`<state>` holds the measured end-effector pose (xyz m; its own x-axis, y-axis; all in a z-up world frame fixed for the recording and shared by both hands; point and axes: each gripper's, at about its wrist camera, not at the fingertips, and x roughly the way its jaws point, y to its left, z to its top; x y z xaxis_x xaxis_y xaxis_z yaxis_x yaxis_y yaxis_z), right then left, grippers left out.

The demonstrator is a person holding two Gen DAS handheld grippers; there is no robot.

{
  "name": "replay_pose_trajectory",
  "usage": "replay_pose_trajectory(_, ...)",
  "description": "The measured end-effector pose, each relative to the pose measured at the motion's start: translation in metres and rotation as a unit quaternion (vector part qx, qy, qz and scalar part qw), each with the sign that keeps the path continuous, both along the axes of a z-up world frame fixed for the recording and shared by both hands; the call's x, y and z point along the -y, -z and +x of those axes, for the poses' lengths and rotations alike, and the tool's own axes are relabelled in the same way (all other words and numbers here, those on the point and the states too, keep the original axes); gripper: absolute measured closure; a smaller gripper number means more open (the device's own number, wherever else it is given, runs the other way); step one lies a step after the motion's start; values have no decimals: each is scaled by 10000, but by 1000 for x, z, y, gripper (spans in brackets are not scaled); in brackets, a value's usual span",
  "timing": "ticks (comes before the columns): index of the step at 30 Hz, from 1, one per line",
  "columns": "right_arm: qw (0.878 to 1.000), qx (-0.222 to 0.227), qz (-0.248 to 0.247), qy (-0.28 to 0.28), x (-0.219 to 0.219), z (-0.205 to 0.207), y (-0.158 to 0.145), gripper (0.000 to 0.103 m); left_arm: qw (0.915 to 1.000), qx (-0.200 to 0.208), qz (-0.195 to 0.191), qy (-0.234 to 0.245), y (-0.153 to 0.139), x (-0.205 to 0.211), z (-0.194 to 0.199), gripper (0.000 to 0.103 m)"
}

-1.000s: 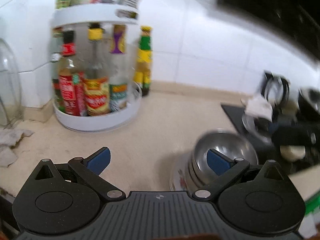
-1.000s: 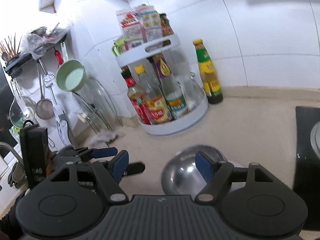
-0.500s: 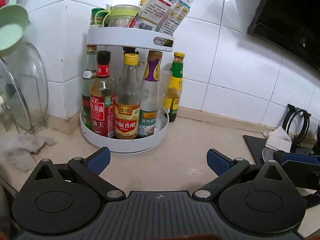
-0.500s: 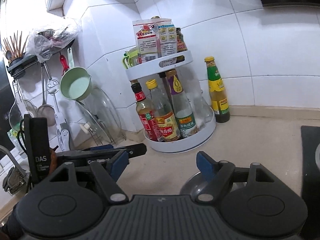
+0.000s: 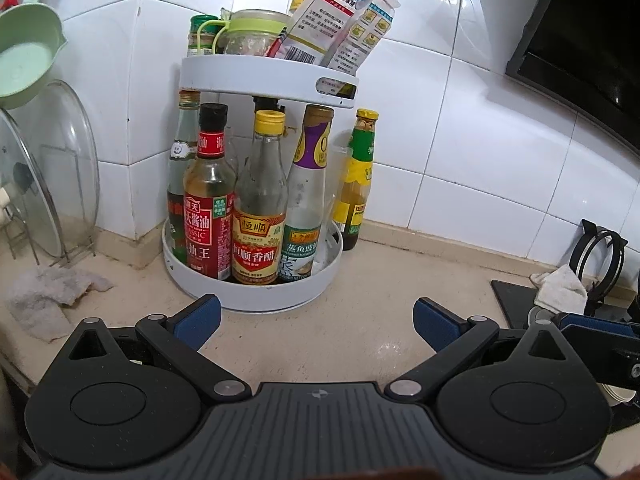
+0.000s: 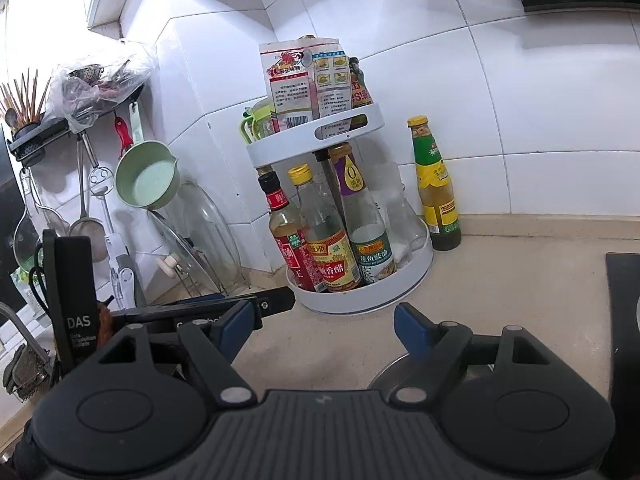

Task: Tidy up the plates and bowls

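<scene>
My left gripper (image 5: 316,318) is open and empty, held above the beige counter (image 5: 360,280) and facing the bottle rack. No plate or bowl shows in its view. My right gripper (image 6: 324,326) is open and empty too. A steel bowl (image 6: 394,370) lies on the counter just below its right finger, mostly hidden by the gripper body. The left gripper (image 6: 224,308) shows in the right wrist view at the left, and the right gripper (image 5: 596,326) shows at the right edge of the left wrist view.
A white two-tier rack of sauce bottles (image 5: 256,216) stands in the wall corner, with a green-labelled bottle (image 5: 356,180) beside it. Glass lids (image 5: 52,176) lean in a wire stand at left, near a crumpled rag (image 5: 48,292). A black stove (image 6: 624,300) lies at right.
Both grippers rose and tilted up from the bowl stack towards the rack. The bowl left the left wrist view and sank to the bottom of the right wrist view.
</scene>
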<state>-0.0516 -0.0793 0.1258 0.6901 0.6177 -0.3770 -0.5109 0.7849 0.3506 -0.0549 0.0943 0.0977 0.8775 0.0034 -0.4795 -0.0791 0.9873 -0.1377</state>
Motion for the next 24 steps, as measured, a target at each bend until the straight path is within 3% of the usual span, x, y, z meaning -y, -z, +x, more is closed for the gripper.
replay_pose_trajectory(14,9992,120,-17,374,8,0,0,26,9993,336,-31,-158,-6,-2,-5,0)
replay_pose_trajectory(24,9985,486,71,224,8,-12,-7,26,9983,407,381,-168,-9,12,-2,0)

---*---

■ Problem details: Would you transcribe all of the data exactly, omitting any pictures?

■ Answer for this exercise:
`<state>` holds the measured end-effector pose (xyz m; its own x-axis, y-axis; all in a z-up world frame fixed for the recording and shared by both hands; point and axes: each gripper's, at about its wrist camera, not at the fingertips, and x roughly the way its jaws point, y to its left, z to its top; x y z xaxis_x xaxis_y xaxis_z yaxis_x yaxis_y yaxis_z), right then left, grippers left out.

The demonstrator is a person holding two Gen DAS handheld grippers; there is no robot.

{
  "name": "replay_pose_trajectory",
  "usage": "replay_pose_trajectory(_, ...)",
  "description": "The measured end-effector pose, each relative to the pose measured at the motion's start: translation in metres and rotation as a unit quaternion (vector part qx, qy, qz and scalar part qw), each with the sign that keeps the path continuous, both along the axes of a z-up world frame fixed for the recording and shared by both hands; the call's x, y and z point along the -y, -z and +x of those axes, for the poses' lengths and rotations alike, and the tool's own axes are relabelled in the same way (all other words and numbers here, those on the point and the states too, keep the original axes); gripper: absolute measured closure; a smaller gripper number means more open (the device's own number, wherever else it is given, runs the other way); step one lies a step after the motion's start; values have no decimals: each is scaled by 10000, but by 1000 for x, z, y, gripper (spans in brackets are not scaled); in brackets, a value's usual span",
  "timing": "ticks (comes before the columns): index of the step at 30 Hz, from 1, one per line",
  "columns": "right_arm: qw (0.878 to 1.000), qx (-0.222 to 0.227), qz (-0.248 to 0.247), qy (-0.28 to 0.28), x (-0.219 to 0.219), z (-0.205 to 0.207), y (-0.158 to 0.145), gripper (0.000 to 0.103 m); left_arm: qw (0.915 to 1.000), qx (-0.200 to 0.208), qz (-0.195 to 0.191), qy (-0.234 to 0.245), y (-0.153 to 0.139), x (-0.205 to 0.211), z (-0.194 to 0.199), gripper (0.000 to 0.103 m)"
}

-1.000s: 
-1.000s: 
-0.500s: 
-0.500s: 
+0.000s: 
+0.000s: 

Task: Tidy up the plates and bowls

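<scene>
My left gripper (image 5: 316,318) is open and empty, held above the beige counter (image 5: 360,280) and facing the bottle rack. No plate or bowl shows in its view. My right gripper (image 6: 324,326) is open and empty too. A steel bowl (image 6: 394,370) lies on the counter just below its right finger, mostly hidden by the gripper body. The left gripper (image 6: 224,308) shows in the right wrist view at the left, and the right gripper (image 5: 596,326) shows at the right edge of the left wrist view.
A white two-tier rack of sauce bottles (image 5: 256,216) stands in the wall corner, with a green-labelled bottle (image 5: 356,180) beside it. Glass lids (image 5: 52,176) lean in a wire stand at left, near a crumpled rag (image 5: 48,292). A black stove (image 6: 624,300) lies at right.
Both grippers rose and tilted up from the bowl stack towards the rack. The bowl left the left wrist view and sank to the bottom of the right wrist view.
</scene>
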<state>-0.0516 -0.0793 0.1258 0.6901 0.6177 -0.3770 -0.5109 0.7849 0.3506 -0.0549 0.0943 0.0977 0.8775 0.0034 -0.4795 -0.0791 0.9873 -0.1377</state>
Motion for the next 24 steps, as measured, a target at each bend until the straight path is within 3% of the usual span, x, y, z meaning -y, -z, +x, more is closed for the gripper.
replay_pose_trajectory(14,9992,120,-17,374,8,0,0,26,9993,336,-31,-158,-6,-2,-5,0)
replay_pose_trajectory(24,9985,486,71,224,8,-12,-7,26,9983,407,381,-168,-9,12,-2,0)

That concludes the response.